[Items from a dataset]
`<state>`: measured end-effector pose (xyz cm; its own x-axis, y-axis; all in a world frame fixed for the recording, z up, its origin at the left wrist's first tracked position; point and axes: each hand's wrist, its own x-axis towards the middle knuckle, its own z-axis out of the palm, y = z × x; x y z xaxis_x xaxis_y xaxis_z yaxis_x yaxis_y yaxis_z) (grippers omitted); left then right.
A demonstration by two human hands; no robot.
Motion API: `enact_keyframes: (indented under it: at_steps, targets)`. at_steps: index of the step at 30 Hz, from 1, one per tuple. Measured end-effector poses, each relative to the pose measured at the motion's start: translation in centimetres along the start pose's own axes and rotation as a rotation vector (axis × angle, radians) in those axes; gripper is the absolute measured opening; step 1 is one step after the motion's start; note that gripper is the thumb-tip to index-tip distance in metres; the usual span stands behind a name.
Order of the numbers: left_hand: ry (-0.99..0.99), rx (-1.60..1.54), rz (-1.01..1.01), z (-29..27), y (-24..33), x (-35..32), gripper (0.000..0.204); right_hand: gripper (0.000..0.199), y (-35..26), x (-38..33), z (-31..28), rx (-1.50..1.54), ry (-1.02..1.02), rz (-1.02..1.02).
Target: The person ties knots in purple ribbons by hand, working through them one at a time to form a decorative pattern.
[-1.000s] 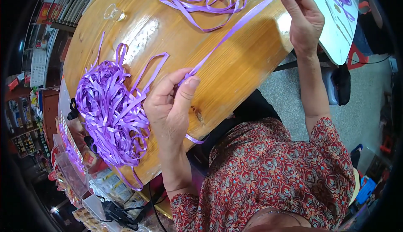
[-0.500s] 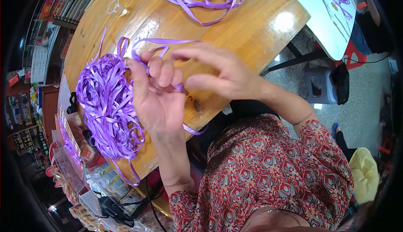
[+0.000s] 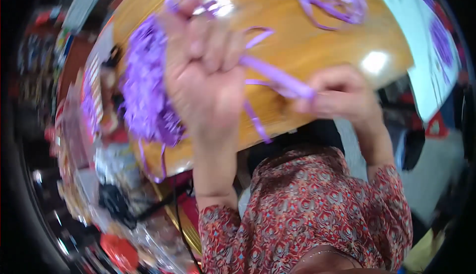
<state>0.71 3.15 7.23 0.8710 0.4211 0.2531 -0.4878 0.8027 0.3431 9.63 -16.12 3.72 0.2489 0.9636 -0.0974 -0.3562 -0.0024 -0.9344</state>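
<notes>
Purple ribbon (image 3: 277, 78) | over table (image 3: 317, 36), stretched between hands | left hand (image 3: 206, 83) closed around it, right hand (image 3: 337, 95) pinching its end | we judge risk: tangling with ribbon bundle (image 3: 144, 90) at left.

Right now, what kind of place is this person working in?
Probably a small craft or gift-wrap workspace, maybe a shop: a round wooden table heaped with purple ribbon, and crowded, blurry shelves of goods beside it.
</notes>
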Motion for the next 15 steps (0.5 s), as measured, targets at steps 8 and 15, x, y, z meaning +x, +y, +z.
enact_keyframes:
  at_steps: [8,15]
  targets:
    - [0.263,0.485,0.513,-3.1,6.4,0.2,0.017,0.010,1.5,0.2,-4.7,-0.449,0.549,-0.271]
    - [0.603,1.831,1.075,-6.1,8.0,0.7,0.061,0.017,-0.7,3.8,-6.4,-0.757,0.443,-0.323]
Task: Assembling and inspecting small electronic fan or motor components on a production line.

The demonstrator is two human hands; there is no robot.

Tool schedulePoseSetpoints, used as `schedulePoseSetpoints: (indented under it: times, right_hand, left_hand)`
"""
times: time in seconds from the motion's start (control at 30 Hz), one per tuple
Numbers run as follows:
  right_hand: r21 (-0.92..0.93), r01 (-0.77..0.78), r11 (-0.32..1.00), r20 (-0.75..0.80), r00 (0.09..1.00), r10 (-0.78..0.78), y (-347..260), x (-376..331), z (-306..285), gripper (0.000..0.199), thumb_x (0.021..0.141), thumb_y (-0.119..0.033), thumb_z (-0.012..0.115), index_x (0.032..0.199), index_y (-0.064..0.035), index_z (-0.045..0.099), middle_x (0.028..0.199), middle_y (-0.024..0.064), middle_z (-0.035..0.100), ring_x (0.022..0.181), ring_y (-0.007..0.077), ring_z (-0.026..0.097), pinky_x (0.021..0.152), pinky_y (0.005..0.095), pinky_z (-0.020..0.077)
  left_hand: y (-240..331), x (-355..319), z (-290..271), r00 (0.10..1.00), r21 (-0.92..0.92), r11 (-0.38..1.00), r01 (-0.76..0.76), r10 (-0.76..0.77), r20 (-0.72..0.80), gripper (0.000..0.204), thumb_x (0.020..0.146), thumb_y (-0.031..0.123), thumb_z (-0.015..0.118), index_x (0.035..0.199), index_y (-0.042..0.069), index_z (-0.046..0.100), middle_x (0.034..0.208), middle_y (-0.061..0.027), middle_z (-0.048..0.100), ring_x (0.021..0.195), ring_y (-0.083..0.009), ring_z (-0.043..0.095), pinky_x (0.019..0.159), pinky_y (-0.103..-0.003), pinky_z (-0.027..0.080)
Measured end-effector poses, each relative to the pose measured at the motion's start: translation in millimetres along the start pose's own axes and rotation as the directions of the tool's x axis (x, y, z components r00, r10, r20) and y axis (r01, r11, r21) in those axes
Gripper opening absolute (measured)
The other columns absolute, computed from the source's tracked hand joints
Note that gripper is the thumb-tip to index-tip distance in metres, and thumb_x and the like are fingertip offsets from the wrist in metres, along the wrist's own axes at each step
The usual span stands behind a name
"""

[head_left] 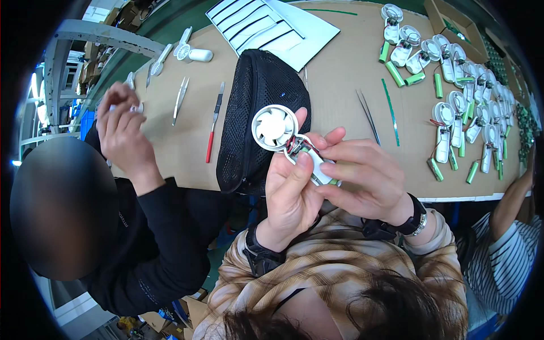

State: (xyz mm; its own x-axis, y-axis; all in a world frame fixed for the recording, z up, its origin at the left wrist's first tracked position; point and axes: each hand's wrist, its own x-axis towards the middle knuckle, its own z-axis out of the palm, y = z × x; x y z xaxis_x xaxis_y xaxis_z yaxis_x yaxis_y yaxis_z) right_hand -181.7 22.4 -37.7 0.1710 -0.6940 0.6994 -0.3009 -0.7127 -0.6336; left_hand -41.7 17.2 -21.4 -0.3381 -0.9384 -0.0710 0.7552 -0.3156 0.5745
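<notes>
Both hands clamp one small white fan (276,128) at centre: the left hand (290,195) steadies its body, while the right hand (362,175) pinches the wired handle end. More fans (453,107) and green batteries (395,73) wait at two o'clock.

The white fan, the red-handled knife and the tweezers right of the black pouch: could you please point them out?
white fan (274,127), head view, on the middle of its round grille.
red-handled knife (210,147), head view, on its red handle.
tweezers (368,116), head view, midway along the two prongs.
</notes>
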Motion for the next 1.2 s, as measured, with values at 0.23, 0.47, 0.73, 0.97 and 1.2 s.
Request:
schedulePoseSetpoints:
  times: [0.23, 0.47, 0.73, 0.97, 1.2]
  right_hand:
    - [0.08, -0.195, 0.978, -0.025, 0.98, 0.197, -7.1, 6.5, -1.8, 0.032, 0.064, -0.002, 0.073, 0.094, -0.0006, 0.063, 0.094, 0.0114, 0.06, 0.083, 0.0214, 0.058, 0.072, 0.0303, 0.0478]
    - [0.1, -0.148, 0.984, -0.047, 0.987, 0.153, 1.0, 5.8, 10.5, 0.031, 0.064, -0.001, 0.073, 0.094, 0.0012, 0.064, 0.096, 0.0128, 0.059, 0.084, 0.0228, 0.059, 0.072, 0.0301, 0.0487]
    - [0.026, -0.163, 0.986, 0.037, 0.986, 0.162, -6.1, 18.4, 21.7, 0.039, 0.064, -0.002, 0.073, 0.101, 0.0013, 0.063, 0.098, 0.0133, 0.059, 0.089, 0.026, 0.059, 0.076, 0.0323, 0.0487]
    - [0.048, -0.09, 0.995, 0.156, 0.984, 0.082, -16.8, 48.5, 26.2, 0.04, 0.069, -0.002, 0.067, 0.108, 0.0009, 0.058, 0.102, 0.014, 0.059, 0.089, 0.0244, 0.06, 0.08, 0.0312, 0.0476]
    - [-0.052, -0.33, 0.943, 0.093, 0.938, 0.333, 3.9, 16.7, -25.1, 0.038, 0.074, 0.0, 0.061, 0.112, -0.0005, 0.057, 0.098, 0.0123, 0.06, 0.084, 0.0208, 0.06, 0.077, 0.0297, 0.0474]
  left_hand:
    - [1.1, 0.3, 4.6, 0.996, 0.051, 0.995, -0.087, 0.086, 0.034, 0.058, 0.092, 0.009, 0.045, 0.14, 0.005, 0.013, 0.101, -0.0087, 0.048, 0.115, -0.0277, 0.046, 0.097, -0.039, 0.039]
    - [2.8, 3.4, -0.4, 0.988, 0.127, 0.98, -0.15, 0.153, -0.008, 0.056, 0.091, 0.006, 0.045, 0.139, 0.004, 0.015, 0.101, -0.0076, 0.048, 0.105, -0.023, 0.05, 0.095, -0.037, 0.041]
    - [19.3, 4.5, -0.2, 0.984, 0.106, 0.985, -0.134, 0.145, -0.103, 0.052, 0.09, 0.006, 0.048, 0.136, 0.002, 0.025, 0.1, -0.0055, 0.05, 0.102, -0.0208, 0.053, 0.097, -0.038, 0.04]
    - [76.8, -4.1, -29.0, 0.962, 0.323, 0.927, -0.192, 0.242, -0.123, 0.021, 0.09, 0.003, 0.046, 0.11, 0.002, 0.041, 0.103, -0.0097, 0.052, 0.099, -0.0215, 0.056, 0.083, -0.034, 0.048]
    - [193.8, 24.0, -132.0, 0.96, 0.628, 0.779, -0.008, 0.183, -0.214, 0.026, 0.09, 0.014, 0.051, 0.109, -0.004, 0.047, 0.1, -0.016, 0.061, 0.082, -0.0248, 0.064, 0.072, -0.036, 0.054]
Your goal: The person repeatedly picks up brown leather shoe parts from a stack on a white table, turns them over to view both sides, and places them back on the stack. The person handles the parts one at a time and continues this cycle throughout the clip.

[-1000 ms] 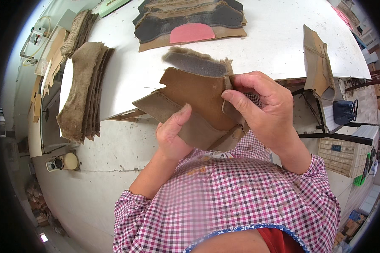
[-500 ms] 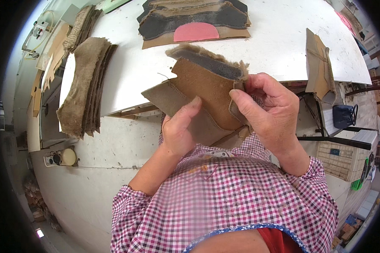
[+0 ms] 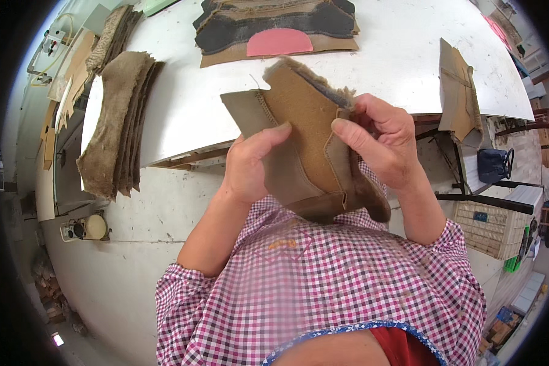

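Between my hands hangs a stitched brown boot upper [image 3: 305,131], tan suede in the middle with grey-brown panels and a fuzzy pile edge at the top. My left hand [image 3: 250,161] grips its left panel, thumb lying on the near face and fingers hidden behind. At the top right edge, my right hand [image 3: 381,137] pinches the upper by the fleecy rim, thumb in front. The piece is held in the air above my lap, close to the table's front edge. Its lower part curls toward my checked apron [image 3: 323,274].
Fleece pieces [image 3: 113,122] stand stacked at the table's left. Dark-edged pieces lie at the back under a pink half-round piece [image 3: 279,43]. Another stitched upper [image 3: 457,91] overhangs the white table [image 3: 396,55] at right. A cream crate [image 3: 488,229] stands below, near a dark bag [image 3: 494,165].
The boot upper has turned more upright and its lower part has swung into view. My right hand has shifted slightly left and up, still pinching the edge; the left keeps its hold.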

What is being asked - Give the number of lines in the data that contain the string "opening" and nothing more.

Solution - 2